Somewhat Diluted

Accept an apology, babysit, eat, groom, study, work, rearrange schedule, sick kid, arrive late.  Nearly run out of gas on the freeway.  Again.   All before noon. 

Get lost because surely “Emma” the GPS lady knows where the branch of my bank is in a different town.  After all, she has a British accent.    Give up and head back to town. 

Get lost.  Again.  In the only town I’ve ever lived.  Oh, there’s my bank.  Oops, meant to drop off that bag of laundry.

Ah, flowers arrived from my little boy for mother’s day.  There’s a story there . . .

Boy’s better.  Dead phone.  Oops.  Now the charger is broken.  1:30 p.m.

Work.  Cat nap on a loveseat.  4 p.m.

Pick up 3 dinners.  Redeem See’s certificate.  Sad that the See’s ladies look so unhappy.

Pick up the boy. More schedule rearranging.  Sure, I can go with you to get the charger, get Keith signed up for Jr. Giants, and grab a bite within the next hour.  5:40 p.m.

Yes, I came in to buy a $20 charger.  Oh, you have a really good deal on UVerse?  OK!  Oh, but my husband wants to think about it. 
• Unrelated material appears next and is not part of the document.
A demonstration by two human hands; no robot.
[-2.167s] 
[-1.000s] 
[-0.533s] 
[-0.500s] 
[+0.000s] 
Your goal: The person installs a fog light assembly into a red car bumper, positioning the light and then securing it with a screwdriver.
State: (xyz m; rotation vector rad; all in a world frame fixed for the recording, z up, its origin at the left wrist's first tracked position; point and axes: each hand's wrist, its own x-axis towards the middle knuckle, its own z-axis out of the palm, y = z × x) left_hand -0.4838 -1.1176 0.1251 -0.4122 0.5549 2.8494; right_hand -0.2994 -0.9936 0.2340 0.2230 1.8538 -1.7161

Overcommittment dilutes your effectiveness.  Many have said this.  I wonder what they’re talking about?

Jr. Giants sign ups.  No parking.  Line encircles the outside of the Senior Center.  Yeah, drop us off.  Go get some food.  6 p.m.

Text I’m going to be late.  Sign ups complete.  Sure, I’ll be a Team Parent.  What is it? 

Nothing like trekking down an alley to get to another street to make you really ready for that now-tepid fast food. 6:45 p.m.

Drop off guys.  Arrive late to meeting.  Hey, at least I showed up.  Sure, I’ll have two pieces of cake.  Well, maybe I’ll just eat this one and take the other home.  8:30 p.m.

Oh, you’re not in bed yet?  Let’s get you in the tub.  Come on, you need to get ready for bed.  If you take a bath, I will give you a piece of candy.  8:50 p.m.

Oops, I completely forgot I signed up for the online global prayer meeting.  Come on, get out of the tub.  Yes,  now.  Daddy’s got his game and you need to be in bed.  9:02 p.m.

Prayer concludes. 10 p.m.

What!  You’re still awake!  Oh, you’ve been “reading.”  Let’s go.  I have a date with a butterscotch square.